– Она стерла испарину с верхней губы. – Но завтра вечером моего отца не будет дома, а мне необходимо туда войти.
– Зачем?
Она наклонилась вперед, прижав грудь к коленям.
– У меня там остались вещи.
– Вещи, за которые стоит умереть?
Я все пил и пил кофе, словно только внутри чашки могла таиться разгадка.
– Это вещи от мамы. Они много что говорят моим чувствам.
– Когда он умрет, – сказал я, – я уверен, что вещи эти останутся в доме. Тогда и возьмете их.
Она покачала головой:
– К тому времени, когда он умрет, кое‑чего, необходимого мне, может там уже не оказаться.

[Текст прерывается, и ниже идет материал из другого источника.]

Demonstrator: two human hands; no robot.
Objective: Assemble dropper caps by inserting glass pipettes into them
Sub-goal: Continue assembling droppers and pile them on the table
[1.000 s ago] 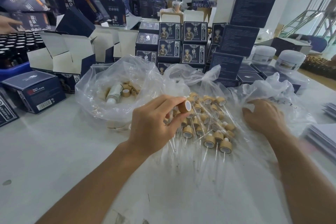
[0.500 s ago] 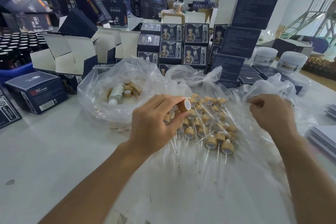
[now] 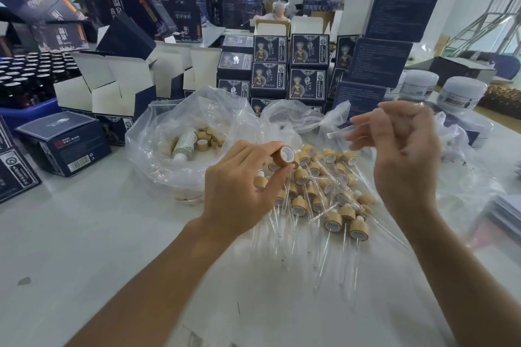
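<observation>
My left hand (image 3: 239, 186) pinches a tan dropper cap (image 3: 286, 155) between thumb and fingers, its white open end facing right. My right hand (image 3: 400, 155) is raised and blurred, and it holds a clear glass pipette (image 3: 339, 132) whose tip points left toward the cap, a short gap away. Below both hands lies a pile of assembled droppers (image 3: 324, 191), tan caps with glass pipettes, on a clear plastic sheet.
A clear bag (image 3: 158, 132) with loose tan caps and a white bottle sits behind my left hand. Dark blue boxes (image 3: 287, 65) are stacked at the back, open cartons (image 3: 112, 87) and dark bottles (image 3: 31, 76) at the left, white jars (image 3: 459, 96) at the right. A person sits far back.
My right hand has lifted out of the plastic bag at the right with a pipette and swung left toward the cap. My left hand has kept the cap nearly still.
</observation>
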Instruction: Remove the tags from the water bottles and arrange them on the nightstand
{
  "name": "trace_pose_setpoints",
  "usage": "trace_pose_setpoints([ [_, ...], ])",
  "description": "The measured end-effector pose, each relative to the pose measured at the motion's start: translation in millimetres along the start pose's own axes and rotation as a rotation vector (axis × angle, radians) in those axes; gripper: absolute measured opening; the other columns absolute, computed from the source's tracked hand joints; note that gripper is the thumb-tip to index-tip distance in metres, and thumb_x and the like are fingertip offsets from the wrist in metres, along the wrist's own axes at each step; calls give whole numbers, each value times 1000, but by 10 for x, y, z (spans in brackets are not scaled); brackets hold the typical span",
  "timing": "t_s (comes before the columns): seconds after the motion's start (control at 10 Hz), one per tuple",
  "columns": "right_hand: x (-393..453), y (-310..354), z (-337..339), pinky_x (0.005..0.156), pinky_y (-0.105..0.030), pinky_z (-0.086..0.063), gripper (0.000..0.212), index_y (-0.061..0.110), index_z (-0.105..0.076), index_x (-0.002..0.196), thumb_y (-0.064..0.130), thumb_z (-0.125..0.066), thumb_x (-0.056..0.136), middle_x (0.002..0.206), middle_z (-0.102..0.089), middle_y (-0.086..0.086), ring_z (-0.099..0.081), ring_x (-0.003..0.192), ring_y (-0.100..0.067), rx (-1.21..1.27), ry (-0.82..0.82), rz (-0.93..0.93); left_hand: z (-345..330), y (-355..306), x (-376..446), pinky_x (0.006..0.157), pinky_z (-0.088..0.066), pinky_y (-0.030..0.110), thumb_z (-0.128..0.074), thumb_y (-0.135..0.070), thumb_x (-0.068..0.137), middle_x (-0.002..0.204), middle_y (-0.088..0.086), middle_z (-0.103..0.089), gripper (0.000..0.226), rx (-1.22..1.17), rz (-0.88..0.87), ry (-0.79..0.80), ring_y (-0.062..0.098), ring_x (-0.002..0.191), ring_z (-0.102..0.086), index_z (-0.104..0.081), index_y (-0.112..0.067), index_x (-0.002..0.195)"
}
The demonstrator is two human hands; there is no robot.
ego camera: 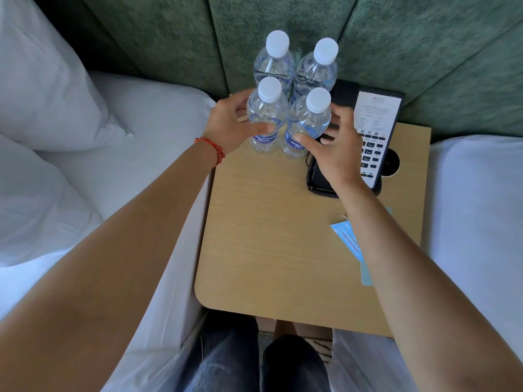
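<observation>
While four Aquafina water bottles stand upright in a tight 2x2 cluster at the far-left corner of the table, both hands are on the front pair: left hand curls round the front-left bottle, thumb across its label, and right hand curls round the front-right bottle, thumb on its label too. Back-left bottle and back-right bottle stand just behind, touching or nearly so; can't tell which. All caps white, on. Just right of the bottles sits a black desk phone w/ coiled cord, partly under the right hand, so little room that side. Blue paper tags lie near the right edge, partly hidden by the right forearm. Green padded headboard rises directly behind the bottles. White bed w/ pillows butts the left edge, another white bed the right. Front and centre of the table is bare wood. Red string bracelet on left wrist.
</observation>
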State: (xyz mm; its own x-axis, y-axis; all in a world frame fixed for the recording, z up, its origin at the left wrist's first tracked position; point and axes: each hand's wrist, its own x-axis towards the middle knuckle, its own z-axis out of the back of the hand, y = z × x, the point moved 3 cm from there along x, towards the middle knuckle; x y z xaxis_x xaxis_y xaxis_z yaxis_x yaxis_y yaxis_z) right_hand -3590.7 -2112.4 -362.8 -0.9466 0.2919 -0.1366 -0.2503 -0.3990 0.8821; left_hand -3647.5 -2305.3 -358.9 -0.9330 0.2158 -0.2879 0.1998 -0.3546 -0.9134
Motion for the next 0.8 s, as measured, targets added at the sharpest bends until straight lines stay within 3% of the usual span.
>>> trace_pose_setpoints([
  [0.3, -42, 23, 1, 90, -33, -50, 73, 15, -40, 130, 31, -79, 70, 124, -57, 2, -58, 105, -12, -46, 19, 23, -65, -39, -71, 106, -38, 39, -76, -14, 71, 129, 8, -55, 70, 38, -20, 0, 19, 122, -50, -43, -10, 133],
  [0.4, -88, 21, 40, 93, -31, -48, 78, 14, -34, 136, 37, -75, 73, 132, -53, 1, -55, 111, -9, -61, 27, 16, -65, -3, -133, 106, -37, 28, -76, -26, 72, 134, 6, -52, 77, 108, 43, -100, 16, 125, -46, -37, -11, 137],
  [0.5, -146, 50, 98, 97, -35, -45, 78, 13, -31, 139, 41, -70, 78, 139, -48, -1, -50, 121, -14, -124, 40, 22, -51, -58, -278, 97, -37, 19, -69, -31, 79, 132, 4, -54, 63, 212, 13, -201, 15, 122, -48, -42, -13, 133],
  [0.6, -220, 68, 173, 101, -39, -42, 77, 12, -28, 142, 42, -65, 82, 144, -43, -5, -46, 127, -18, -193, 47, 36, -79, -135, -440, 84, -38, 20, -60, -31, 86, 119, 8, -60, 45, 344, -133, -255, 26, 106, -54, -50, -14, 127],
  [0.7, -349, 153, 289, 103, -39, -39, 74, 11, -27, 143, 40, -61, 85, 146, -39, -8, -42, 130, -22, -281, 67, 71, -113, -193, -633, 81, -37, 25, -55, -27, 89, 121, 16, -57, 45, 470, -162, -251, 30, 107, -53, -47, -12, 131],
  [0.8, -514, 207, 394, 99, -34, -37, 67, 10, -31, 141, 40, -59, 87, 145, -40, -8, -41, 130, -22, -357, 65, 143, -193, -186, -887, 88, -40, 33, -54, -25, 89, 129, 16, -53, 45, 586, -233, -269, 32, 115, -51, -45, -7, 130],
])
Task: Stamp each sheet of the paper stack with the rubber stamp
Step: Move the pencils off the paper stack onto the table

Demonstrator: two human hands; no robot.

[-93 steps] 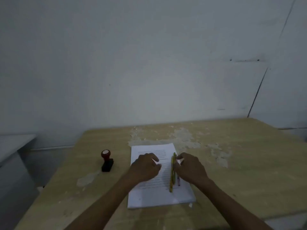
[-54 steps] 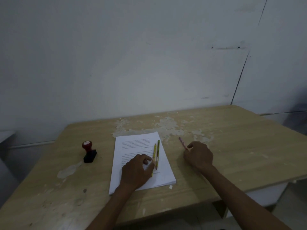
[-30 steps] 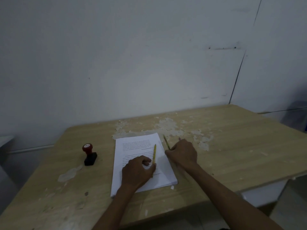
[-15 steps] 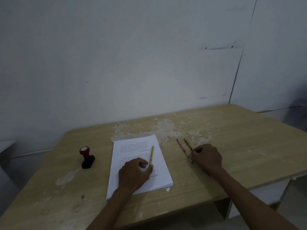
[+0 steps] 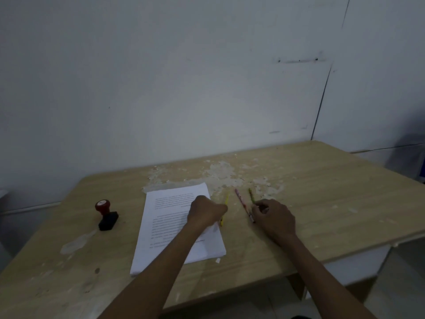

А тут – стоит мне быстро проникнуть домой в вечер, в который, как мне известно, отца там не будет, и все в порядке – я буду свободна.
– Как вы узнали, что его не будет дома?
– Завтра вечером состоится ежегодное собрание акционеров крупнейшей из отцовских компаний «Консолидейтед петролеум». Собрание это регулярно проводится в зале «Гарвард‑клуба» на Федерал‑стрит в один и тот же день и час, неизменно, что бы ни случилось.
– Зачем ему это? Все равно на будущий год он присутствовать там не сможет.
Она поставила чашку с кофе на тумбочку и откинулась на спинку кресла.
– Вы все еще не поняли, что такое мой отец, не правда ли?
– Нет, мисс Стоун, наверное, не понял.
Она кивнула, потом рассеянно сняла указательным пальцем бусинку воды с левой лодыжки.
– Мой отец в глубине души не верит, что умрет. А если и верит, то надеется использовать все оставшиеся у него ресурсы и купить себе бессмертие. Он главный акционер более чем двадцати корпораций. Распечатка его подробного портфолио с перечислением всех его доходов в одних только Соединенных Штатах будет толще телефонной книги абонентов Мексико‑Сити.
– То есть внушительная толщина, – сказал я.
На мгновение нефритово‑зеленые глаза сверкнули, что‑то промелькнуло в них, потом исчезло.
– Да, – сказала она с мягкой улыбкой. – Это так. И последние оставшиеся ему месяцы он потратит на то, чтобы получить доказательства, что все и каждая из этих корпораций создаст фонды его имени и увековечит его – в названиях библиотек, научных лабораторий, общественных парков, всюду, где только возможно.
– Ну а если он умирает, как сможет он узнать, будет ли выполнена вся эта работа по его увековечиванию?
– Дэнни, – сказала она.
– Дэнни? – переспросил я.
Чуть приоткрыв губы, она потянулась за кофейной чашкой.
– Дэниел Гриффин, личный адвокат отца.
– А‑а... – сказал я. – Даже я и то о нем слышал.
– Может быть, единственный из всех адвокатов более могущественный, чем ваш, Патрик.
Впервые с ее губ слетело мое имя, и меня охватило смущение от того, как это было мне неожиданно приятно – словно теплая рука прижалась к сердцу.
– Откуда вы знаете, кто мой адвокат?
– Джей однажды рассказывал мне о вас.
– Правда?
– Почти час говорил однажды ночью. Он видел в вас младшего брата, которого никогда не имел. Сказал, что вы единственный человек в мире, которому он по‑настоящему доверяет. Сказал, что если с ним когда‑нибудь что‑нибудь случится, то пусть я обращусь к вам.
Передо мной вдруг вспыхнуло видение – Джей напротив меня за столиком «Амброзии» на Хантингтон‑стрит, в тот последний раз, когда мы с ним общались прилюдно. Джей смеется, держа наманикюренными пальцами стаканчик толстого стекла, наполовину наполненный джином, безукоризненно уложенные волосы бросают тень на стакан, и все в нем излучает уверенность человека, не упомнящего случая, чтобы он менял свои решения или изменял себе.